Gloria Anzaldúa (Traduit de l’anglais et l’espagnol)

Dans cet abstract, il est évident qu’il y a un sentiment du va-et-vient entre les cultures. D’un côté la culture mexicaine et de l’autre la culture états-unienne. Et surtout, nous voyons comment ce sentiment peut être vécu par des Chicano.a.s. Il crée un manque d’appartenance aux deux cultures, une certaine confusion.

 De plus, vivre dans deux pays, entre deux cultures, voire même entre deux langues nourrit cette confusion. À ce sujet, Anzaldúa a écrit: 

« Nous sommes ceux de l’espagnol déficient… votre métissage linguistique, l’objet de vos moqueries. Sur le plan ethnique/racial, culturel et linguistique, nous sommes orphelins – nous parlons une langue orpheline. »

Gloria Anzaldúa (Traduit de l’anglais et l’espagnol)

Dans cet extrait, Anzaldúa parle de l’espagnol et de l’anglais, mais surtout de l’espagnol parlé par des Chicano.a.s qui n’est pas toujours « correct » ou soutenu en comparaison avec l’espagnol parlé par ceux et celles qui n’ont grandi qu’avec la langue espagnole. C’est le cas des Mexicain.e.s ou Latino.a.s qui ont émigré et qui habitent maintenant aux États-Unis. Nous leur reprochons de ne pas assez bien parler espagnol, cela peut aussi venir de leur propre famille, des personnes plus âgées.

Un autre aspect de la culture chicana représenté par l’autrice est les différentes idéologies. Elle a écrit:

« Bien que je défende mon ethnie (mes origines) et ma culture lorsqu’elles sont attaquées par des non-Mexicains, je connais le malaise de ma culture. Je déteste certaines méthodes de ma culture, la façon dont elle paralyse ses femmes. »

Gloria Anzaldúa (Traduit de l’anglais et l’espagnol)
Affiche appelée « Las chicanas » distribuée dans le musée LA Plaza de Cultura y Artes / Source: https://www.flickr.com/photos/neontommy/5638237089/

Anzaldúa, comme d’autres Chicanas, est consciente du sexisme encore plus marqué dans la culture chicana. Elle décrit ce véritable problème comme un malaise qu’il faut éradiquer. Elle dit aussi : « ce malaise paralyse ses femmes », car le rôle des femmes dans la culture chicana est limité et sexiste.

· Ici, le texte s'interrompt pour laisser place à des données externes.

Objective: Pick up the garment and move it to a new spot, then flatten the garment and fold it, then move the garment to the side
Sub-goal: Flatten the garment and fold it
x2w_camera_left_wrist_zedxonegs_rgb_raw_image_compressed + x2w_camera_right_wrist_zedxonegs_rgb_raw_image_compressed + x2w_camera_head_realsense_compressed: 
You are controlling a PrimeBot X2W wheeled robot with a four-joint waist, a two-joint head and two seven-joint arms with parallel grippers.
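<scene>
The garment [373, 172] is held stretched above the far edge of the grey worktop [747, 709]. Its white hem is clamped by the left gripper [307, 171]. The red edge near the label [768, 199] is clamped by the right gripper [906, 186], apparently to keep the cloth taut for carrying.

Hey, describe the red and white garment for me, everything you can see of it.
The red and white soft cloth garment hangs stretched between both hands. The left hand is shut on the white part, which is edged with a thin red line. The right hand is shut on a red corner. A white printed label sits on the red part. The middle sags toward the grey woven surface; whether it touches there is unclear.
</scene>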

En résumé, l’un des thèmes prédominants de son premier livre est l’identité chicana.  À travers sa propre vie, Anzaldúa, en utilisant sa théorie de l‘auto-historia, enregistre et raconte les débuts de cette culture et les stigmates qui l’entourent. Anzaldúa ne se contente pas de raconter les faits comme le ferait un.e journaliste, elle prend le temps d’analyser et de questionner les effets sur sa vie. L’autohistoria-teoría  est une invitation à prendre le temps de se questionner et de s’écrire soi-même, surtout si ce qui a été écrit jusqu’à présent est stigmatisant, limitatif et erroné. En utilisant cette notion nous pouvons créer de nouvelles réalités et de nouvelles façons d’être et de vivre. 

Bibliographie :

  • Anzaldúa, Gloria, 1987, Borderlands = La Frontera: The New Mestiza, San Francisco: Aunt Lute Books.
  • Anzaldúa, Gloria, 2015, Light in the Dark/Luz en lo Oscuro: Rewriting Identity, Spirituality, Reality, Durham, NC, Duke University Press: Analouise Keating.
  • Park, Jungwon y Samoza, Oscar, 2010, « En En Giro Global: Hacia Una Nueva Definición de La Literatura Chicana »,  Confluencia, no. 1, vol. 26.
  • Pitts, Andrea, 2016, « Gloria E. Anzaldúa’s Autohistoria-teoría as an Epistemology of Self-Knowledge/ Ignorance », Hypatia, no. 2 vol. 31.